Ah come on, there's got to be the occasional blatantly cheesy photo that makes Mom go  pays mucho dividends in new camera gear.



waday said:


> Very nice!



Thank you


----------



## jcdeboever (Dec 13, 2017)

Webster is food and b***h oriented


----------



## smoke665 (Dec 15, 2017)

jcdeboever said:


> Webster is food and b***h oriented



So typical male? LOL


----------



## Braineack (Dec 15, 2017)

great!  now add like 2000K to the WB


----------



## smoke665 (Dec 15, 2017)

Braineack said:


> great!  now add like 2000K to the WB



Thanks but WB  was keyed to 5500, you're probably seeing the blue cooling filter that was applied post to more closely resemble early evening winter evening light in the snow.


----------



## vintagesnaps (Dec 15, 2017)

That's great! That face seems to say 'I'm going to sit here in a dignified way even if my people put antlers on my head'! Rather queenly.


----------



## Braineack (Dec 15, 2017)

I'm still feeling the warmth:


----------



## smoke665 (Dec 15, 2017)

Braineack said:


> I'm still feeling the warmth:



The after is very close to the original, but as I said earlier, I didn't want a warm image in a cold scene. It was a conscious decision made and I still stand by the choice.


----------



## Braineack (Dec 15, 2017)

when I think of a cold night, I think of yellow street lights...

WARM ALL THE THINGS!


----------



## smoke665 (Dec 15, 2017)

Braineack said:


> when I think of a cold night, I think of yellow street lights...

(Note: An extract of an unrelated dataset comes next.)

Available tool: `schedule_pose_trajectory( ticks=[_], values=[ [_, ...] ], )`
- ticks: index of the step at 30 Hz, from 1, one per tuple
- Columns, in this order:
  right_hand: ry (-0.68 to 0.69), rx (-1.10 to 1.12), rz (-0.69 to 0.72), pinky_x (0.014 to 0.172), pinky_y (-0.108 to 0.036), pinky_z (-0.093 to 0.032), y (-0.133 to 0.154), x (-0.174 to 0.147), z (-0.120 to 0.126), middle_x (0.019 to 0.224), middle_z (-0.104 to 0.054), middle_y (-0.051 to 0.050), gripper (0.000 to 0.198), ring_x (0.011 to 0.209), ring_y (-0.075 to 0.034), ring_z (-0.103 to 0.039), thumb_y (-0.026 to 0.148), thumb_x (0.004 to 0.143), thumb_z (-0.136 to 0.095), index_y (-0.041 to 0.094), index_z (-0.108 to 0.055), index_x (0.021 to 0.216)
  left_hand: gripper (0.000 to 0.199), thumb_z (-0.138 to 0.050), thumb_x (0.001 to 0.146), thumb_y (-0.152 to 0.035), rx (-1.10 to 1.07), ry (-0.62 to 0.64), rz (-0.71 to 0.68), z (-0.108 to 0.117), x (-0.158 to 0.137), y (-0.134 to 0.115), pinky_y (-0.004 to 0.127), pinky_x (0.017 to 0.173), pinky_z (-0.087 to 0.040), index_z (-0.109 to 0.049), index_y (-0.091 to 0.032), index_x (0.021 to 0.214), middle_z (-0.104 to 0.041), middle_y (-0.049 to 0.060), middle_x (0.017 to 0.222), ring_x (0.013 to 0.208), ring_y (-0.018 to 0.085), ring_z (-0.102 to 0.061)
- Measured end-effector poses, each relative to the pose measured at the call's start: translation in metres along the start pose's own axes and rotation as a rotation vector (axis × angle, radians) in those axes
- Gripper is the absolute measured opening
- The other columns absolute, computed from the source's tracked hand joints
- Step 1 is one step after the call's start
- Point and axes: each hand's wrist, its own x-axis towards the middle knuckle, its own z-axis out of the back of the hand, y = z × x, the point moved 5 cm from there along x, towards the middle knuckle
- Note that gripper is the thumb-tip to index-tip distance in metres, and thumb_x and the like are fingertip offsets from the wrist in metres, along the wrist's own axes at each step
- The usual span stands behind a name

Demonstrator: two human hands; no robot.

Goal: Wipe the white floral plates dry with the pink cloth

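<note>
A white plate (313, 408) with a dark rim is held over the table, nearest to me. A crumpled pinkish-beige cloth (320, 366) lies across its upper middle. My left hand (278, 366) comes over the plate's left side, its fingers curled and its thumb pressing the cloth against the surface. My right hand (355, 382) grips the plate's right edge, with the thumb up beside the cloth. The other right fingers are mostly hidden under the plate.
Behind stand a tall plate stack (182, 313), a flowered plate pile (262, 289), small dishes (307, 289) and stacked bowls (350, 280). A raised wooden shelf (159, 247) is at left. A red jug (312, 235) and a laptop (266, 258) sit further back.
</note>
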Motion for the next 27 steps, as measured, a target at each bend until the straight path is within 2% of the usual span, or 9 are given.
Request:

No street lights in the country just the moon. LOL


----------



## smoke665 (Dec 15, 2017)

@vintagesnaps she doesn't care, just as long as she is the center of attention, she's happy.


----------



## vintagesnaps (Dec 15, 2017)

Smoke is standing by his cool. I don't see anything wrong with the photo. Now if it was by a fireplace I might expect a little warmth, but not when your dog is sitting in the cool fake snow! lol


edit - And anyway Brainey, this is Just for Fun, it isn't necessary to do an in depth critique! lol


----------



## Gary A. (Dec 15, 2017)

smoke665 said:


> Comet and Cupid And Donner and Blitzen. But do you recall. The most famous reindeer of all?
> 
> Sadie the pink nose Brittany, had a very shinny nose.
> 
> ...


You ever wonder why dogs bite ... ?


----------



## Braineack (Dec 15, 2017)

vintagesnaps said:


> edit - And anyway Brainey, this is Just for Fun, it isn't necessary to do an in depth critique! lol



wasn't in-depth, I just prefer a warmer image and want to press my beliefs on everyone. NBD.


----------



## Dean_Gretsch (Dec 15, 2017)

The title of this thread made me remember something I saw on the news this morning. According to some naturalist, what we have been told all our lives about Santa's reindeer just isn't true. Male reindeer shed their antlers after mating season, but females keep theirs all year, so all those pics of antlered reindeer pulling Santa along to deliver his gifts at Christmas are actually female deer Guess we have to give them new names now


----------



## smoke665 (Dec 15, 2017)

Dean_Gretsch said:


> give them new names now



There you go. Sadie Mae sounds good to me! LOL


----------



## smoke665 (Dec 15, 2017)

Braineack said:


> wasn't in-depth, I just prefer a warmer image and want to press my beliefs on everyone. NBD.



I do appreciate your looking/commenting, and under other circumstances would agree whole heartedly with the warmer image approach.


----------



## vintagesnaps (Dec 15, 2017)

Some of the names could still work, Dancer, Prancer... Vixen, ooh baby! lol

Blitzen, I don't know what kind of name that is anyway.


----------



## Dean_Gretsch (Dec 15, 2017)

Poor little Rudolph though...maybe Rudaleena?


----------



## smoke665 (Dec 15, 2017)

Dean_Gretsch said:


> Poor little Rudolph though...maybe Rudaleena?



I don't know Dean, we live a "gender neutral" world now, so maybe Reindeer #1? Still that would end up signifying some sort of inappropriate ranking, so maybe just "Hey You Red Nose"


----------